**What you have to do:** When a line in the listing contains the string "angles", pick it out and copy it.

**Recorded information:**
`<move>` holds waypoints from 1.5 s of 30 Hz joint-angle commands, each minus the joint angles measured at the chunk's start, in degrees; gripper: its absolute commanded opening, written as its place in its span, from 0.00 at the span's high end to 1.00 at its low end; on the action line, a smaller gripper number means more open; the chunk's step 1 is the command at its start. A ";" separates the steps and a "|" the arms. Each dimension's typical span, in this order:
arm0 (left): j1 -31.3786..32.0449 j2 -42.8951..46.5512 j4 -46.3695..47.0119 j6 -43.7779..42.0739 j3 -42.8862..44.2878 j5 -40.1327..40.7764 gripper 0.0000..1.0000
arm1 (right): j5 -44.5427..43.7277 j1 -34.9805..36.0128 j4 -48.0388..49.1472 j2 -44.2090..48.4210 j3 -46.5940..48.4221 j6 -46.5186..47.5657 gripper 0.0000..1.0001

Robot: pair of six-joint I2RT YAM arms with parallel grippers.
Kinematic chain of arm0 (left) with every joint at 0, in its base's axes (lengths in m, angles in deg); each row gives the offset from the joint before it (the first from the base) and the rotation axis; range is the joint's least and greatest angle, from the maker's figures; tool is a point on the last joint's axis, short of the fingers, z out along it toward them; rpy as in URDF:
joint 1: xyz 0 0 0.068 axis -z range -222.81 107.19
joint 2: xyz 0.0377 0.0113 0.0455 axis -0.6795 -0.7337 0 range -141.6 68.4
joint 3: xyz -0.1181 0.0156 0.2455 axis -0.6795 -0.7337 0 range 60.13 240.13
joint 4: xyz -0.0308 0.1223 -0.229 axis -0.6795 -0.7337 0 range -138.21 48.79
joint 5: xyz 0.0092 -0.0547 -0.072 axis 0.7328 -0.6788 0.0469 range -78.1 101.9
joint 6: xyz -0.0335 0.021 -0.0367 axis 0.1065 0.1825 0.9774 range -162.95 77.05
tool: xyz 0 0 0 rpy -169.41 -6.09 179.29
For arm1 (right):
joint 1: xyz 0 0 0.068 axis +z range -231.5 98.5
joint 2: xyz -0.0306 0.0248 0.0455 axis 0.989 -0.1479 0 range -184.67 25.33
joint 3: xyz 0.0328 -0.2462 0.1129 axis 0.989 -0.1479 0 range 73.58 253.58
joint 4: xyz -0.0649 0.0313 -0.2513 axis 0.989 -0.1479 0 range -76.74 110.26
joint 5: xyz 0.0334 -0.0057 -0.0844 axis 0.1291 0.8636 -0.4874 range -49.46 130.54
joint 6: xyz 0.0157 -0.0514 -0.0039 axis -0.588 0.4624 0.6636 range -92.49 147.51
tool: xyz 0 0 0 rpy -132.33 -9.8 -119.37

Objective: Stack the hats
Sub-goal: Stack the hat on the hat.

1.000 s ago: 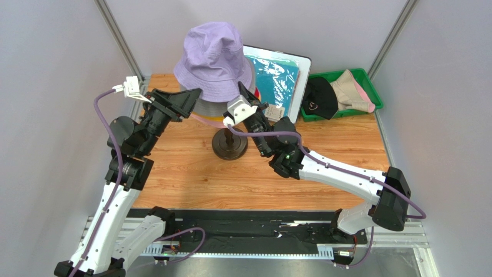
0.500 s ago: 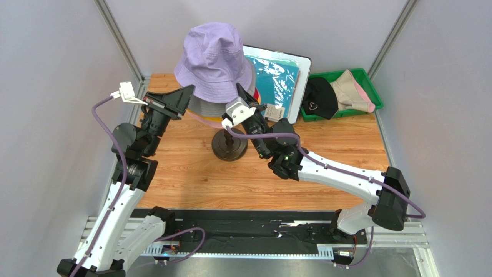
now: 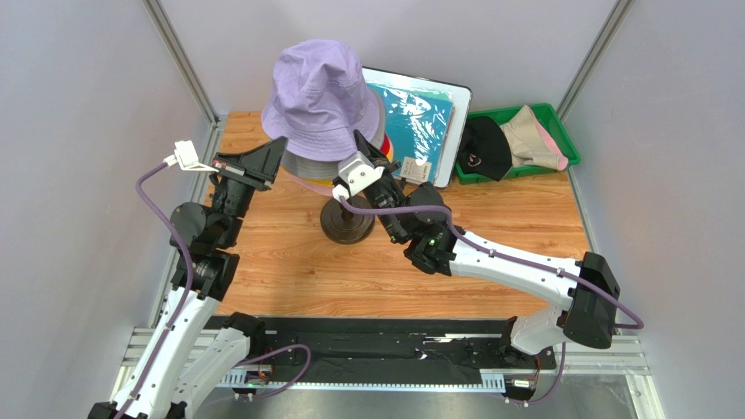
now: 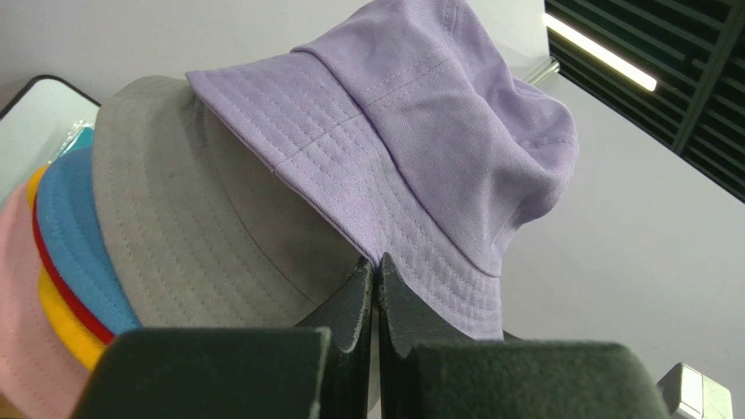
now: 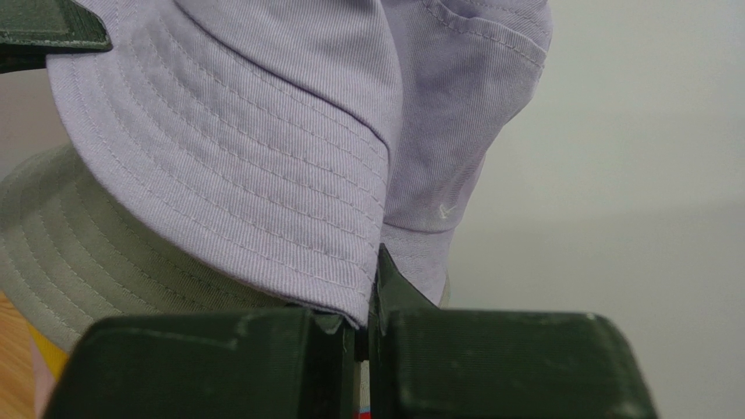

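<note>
A lavender hat (image 3: 322, 92) sits on top of a stack of hats on a stand. In the left wrist view its brim (image 4: 385, 183) lies over a grey hat (image 4: 192, 227), with blue (image 4: 70, 227), red, yellow (image 4: 61, 319) and pink (image 4: 17, 297) brims below. My left gripper (image 3: 281, 144) (image 4: 376, 262) is shut on the lavender brim's left edge. My right gripper (image 3: 358, 138) (image 5: 374, 262) is shut on the same hat's brim (image 5: 236, 166) on the right side. A black hat (image 3: 483, 147) and a beige hat (image 3: 535, 133) lie in a green bin.
The stand's dark round base (image 3: 347, 220) rests on the wooden table (image 3: 490, 209) between the two arms. A teal sheet in a white frame (image 3: 421, 115) leans behind the stack. The green bin (image 3: 554, 115) stands at the back right. Grey walls close in on both sides.
My left gripper has come up to the lavender brim and shut on it. The hat has shifted slightly upward and left. The right gripper has kept its hold.
</note>
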 commanded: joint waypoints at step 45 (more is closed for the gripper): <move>-10.63 -10.42 -15.47 -16.13 12.08 -5.08 1.00 | 31.06 -24.25 -54.30 16.88 15.72 -52.58 0.29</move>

**Answer for the task:**
`<move>` holds waypoints from 1.5 s of 30 Hz joint-angle commands, each minus the joint angles measured at the chunk's start, in degrees; gripper: its absolute commanded opening, written as its place in its span, from 0.00 at the span's high end to 1.00 at its low end; on the action line, a smaller gripper number means more open; the chunk's step 1 is the command at its start. A ";" separates the steps and a "|" the arms. Each dimension's typical span, in this order:
Kinematic chain of arm0 (left) with every joint at 0, in its base's axes (lengths in m, angles in deg); each row gives the offset from the joint before it (the first from the base) and the rotation axis; range is the joint's least and greatest angle, from the maker's figures; tool is a point on the last joint's axis, short of the fingers, z out along it toward them; rpy as in URDF:

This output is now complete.